In mid-December, Guaido and his allies will hold a referendum to reject Maduro and support the continuation of the current de jure government under the authority of the current National Assembly. The photos below from Guaido’s Twitter feed show the de jure president campaigning in person around Caracas. The National Assembly continues to work to build a legal framework and justification for their governing authority next year. Given that the referendum will be held partially online, Maduro may restrict or shut down communications infrastructure around the time of the Guaido referendum in order to disrupt it.
Tensions generally slow down in the weeks around Christmas. However, with a high profile clash scheduled for January and with a population lacking food and fuel, protests and violent repression of protesters may continue through the holiday season at unusually high levels.
On 5 January, the official mandate of the current National Assembly and Juan Guaido’s government ends. While the de jure president is making an effort to legitimize his continued legal status as the country’s leader given the inability to hold democratic elections, the scheduled power transfer may weaken Guaido’s political capital. Maduro is likely to push for governments to either stop recognition of Guaido or at least recognize the parallel legitimacy of the National Assembly members elected in December.
On 20 January, the US administration changes hands. After the transition of power in the US, Maduro would be smart to send some positive signals to the new administration including removing Tareck el-Aissami from PDVSA management.

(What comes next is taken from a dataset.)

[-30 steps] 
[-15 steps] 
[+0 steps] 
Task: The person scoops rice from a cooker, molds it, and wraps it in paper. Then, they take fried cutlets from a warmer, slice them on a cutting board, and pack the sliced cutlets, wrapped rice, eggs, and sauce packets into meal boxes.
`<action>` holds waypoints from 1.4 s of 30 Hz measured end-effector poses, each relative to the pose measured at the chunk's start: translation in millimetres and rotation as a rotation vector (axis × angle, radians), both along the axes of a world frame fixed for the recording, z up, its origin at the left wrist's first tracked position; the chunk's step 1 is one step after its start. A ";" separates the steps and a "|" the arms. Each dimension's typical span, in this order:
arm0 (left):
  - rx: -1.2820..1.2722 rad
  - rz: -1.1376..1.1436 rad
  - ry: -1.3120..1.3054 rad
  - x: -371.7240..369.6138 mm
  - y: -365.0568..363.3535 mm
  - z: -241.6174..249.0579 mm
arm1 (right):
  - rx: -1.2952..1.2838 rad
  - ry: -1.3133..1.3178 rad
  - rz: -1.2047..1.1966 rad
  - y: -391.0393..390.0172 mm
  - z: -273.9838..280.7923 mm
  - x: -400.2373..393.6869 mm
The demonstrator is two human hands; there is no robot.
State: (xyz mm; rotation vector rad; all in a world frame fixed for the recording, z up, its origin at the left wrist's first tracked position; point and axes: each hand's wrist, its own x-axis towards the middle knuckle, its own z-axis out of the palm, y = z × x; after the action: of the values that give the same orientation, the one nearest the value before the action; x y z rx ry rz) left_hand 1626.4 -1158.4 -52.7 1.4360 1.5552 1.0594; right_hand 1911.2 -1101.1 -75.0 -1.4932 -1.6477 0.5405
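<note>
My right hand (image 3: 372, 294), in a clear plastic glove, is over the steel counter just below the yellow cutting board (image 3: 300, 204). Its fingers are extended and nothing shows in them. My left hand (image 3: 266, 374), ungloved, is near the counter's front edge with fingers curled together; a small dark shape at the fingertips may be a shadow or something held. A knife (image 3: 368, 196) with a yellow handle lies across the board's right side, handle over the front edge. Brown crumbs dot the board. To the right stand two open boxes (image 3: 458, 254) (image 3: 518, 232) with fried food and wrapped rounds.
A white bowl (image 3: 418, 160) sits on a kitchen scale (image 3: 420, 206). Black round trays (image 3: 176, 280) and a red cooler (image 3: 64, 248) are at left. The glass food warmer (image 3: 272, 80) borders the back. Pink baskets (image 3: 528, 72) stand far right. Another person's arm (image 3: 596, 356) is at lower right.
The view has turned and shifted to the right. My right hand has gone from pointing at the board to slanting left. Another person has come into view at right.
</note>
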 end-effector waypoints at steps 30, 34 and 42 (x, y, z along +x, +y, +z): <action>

As Caracas Chronicles writes, “next year might be the year for hiding the worst elements of the regime, and not parade them in high-visibility posts for the world to see.” However, Maduro doesn’t always follow the most logical or smart strategy. Even though it would not be his best move, don’t discount the possibility that Maduro furthers his crackdown as he misreads the moment.
One wild card with unknown timing hanging over these events is the potential extradition of Alex Saab from Cape Verde to the US. The Maduro regime does not want Saab extradited given what he knows about Venezuela’s sanctions evasion efforts.
Biden’s policy changes will not be instant and won’t reward bad behavior
In interviews throughout the campaign, Biden and his advisors telegraphed their opening moves on Venezuela policy. They are going to offer TPP to Venezuelan refugees in the US and assistance to Venezuelan refugees around the hemisphere. Those initial actions deal more with the impact of Venezuela’s humanitarian crisis beyond its borders than with the political clash within the country. Sanctions relief is not going to be the first item on the agenda and when it does occur it will focus on improving the lives of Venezuelan citizens while maintaining pressure on Maduro and his allies.
If Maduro believes his crackdown gives him additional leverage in negotiations with the incoming Biden administration, he has likely miscalculated. While more open to negotiations than the Trump administration, Biden’s team is less transactional than Trump’s and will likely respond negatively to pressure tactics like crackdowns and arrests. Additionally, Maduro’s recent actions will likely increase Congressional pressure on the new administration to provide any concessions in negotiations.
The Biden team will want to see significant steps towards restoring democracy and human rights before they take any steps that relieve sanctions pressure on Maduro. They may open some channels to discuss issues of mutual interest, but their message is unlikely to be anywhere near as conciliatory towards Maduro as the de facto leader’s allies may hope.